Победоносцев считал, что, сохраняя эту «первобытную чистоту», народ, равно как и сельское духовенство, составляют сплоченный противовес верхним слоям общества, интеллигенции, уклонившейся от веры. Обер-прокурор был сторонником развития именно церковно-приходских, а не земских школ. Он видел в священнике воспитателя-консерватора. «Победоносцев продолжает свою „политику“, сущность которой состоит в том, чтобы духовенство не выделялось образованием и ученостью, а коснело бы в формализме и суеверии, дабы не отделяться от народа», – писал в дневнике близко знавший обер-прокурора генерал А. А. Киреев. «Русский народ несомненно религиозен, – замечал Киреев в 1906 г., – но когда он видит, что Церковь дает ему камень вместо хлеба, да требует от него формы <…>, читает непонятные простонародью молитвы, когда ему рассказывают про фантастические чудеса… он переходит или к другой вере, говорящей его сердцу, или делается снова зверем. Посмотрите, как христианская хрупкая, тоненькая оболочка легко спадает с наших мужиков».
И действительно, к концу XIX в. живая православная вера угасает и в образованном слое и в значительной части простого народа. Угасает она даже и среди духовенства. «Духовенство у нас никакого влияния на население не имеет, и само иногда для поддержания православия обращается к мерам чисто полицейского свойства», – говорил в январе 1905 г. Государю как о чём-то само собой разумеющемся министр земледелия и государственных имуществ Алексей Сергеевич Ермолов.
Свидетельство очевидца
«Влияние Церкви на народные массы всё слабело и слабело, авторитет духовенства падал… Вера становилась лишь долгом и традицией, молитва – холодным обрядом по привычке. Огня не было в нас и в окружающих, – вспоминал об этом времени митрополит Вениамин Федченков, – … как-то всё у нас „опреснилось“, или, по выражению Спасителя, соль в нас потеряла свою силу, мы перестали быть „солью земли и светом мира“. Нисколько не удивляло меня ни тогда, ни теперь, что мы никого не увлекали за собою: как мы могли зажигать души, когда не горели сами?.. И приходится еще дивиться, как верующие держались в храмах и с нами… хотя вокруг всё уже стыло, деревенело. А интеллигентных людей мы уже не могли не только увлечь, но и удержать в храмах, в вере, в духовном интересе».

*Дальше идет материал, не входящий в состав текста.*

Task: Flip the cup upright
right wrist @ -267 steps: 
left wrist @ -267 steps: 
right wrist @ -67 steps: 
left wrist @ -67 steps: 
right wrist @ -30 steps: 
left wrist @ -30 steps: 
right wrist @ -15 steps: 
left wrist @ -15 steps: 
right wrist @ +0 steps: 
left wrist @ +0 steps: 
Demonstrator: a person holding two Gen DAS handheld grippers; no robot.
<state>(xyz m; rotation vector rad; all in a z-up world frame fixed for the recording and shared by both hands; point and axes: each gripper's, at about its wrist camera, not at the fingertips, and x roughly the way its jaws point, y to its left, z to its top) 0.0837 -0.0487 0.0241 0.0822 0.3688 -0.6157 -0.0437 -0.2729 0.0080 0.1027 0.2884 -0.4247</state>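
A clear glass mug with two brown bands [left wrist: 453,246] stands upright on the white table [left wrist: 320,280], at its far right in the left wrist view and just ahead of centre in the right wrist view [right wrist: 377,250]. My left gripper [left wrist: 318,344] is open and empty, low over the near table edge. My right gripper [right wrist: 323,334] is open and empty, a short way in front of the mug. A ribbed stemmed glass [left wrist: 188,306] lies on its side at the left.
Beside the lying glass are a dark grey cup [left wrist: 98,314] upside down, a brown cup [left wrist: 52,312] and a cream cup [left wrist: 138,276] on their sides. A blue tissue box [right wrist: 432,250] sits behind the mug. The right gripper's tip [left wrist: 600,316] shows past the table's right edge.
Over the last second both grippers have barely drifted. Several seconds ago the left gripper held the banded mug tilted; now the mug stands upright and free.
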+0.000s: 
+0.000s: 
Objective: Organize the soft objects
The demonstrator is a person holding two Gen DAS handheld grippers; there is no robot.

Многие серьезно ищущие ответ на религиозные вопросы люди, особенно среди простого народа, в конце XIX в. неофициально (официальный переход по законам Империи был невозможен) переходят в те или иные протестантские (евангелические) исповеданья, отвергавшие учение и священнодействия Православной Церкви. Рационалистическое религиозное течение, исповедуемое интеллигенцией, приняло форму толстовства – нравственно-религиозного учения Льва Николаевича Толстого (1828–1910). Среди простого народа, особенно на Юге России, эта тенденция нашла выражение в штундо-баптистском движении. Термин «штунда» происходит от немецкого слова «Stunde» – час, то есть час религиозных собраний и молитв. Штундисты появились на Юге России в первой половине XIX в. и быстро распространили свое учение. В 1870-е гг. они подпали под влияние баптистов, сильных в Бессарабии и Закавказье. К концу XIX в. баптисты появились более чем в 30 губерниях России. Правительство пыталось остановить это движение полицейскими мерами. В 1894 г. эта секта была признана «особо вредной» и ей было запрещено проводить собрания. Это, естественно, вызвало еще более быстрый ее рост. К 1905 г. секты и различные старообрядческие «согласия», по данным полиции, объединяли до 20 млн. человек.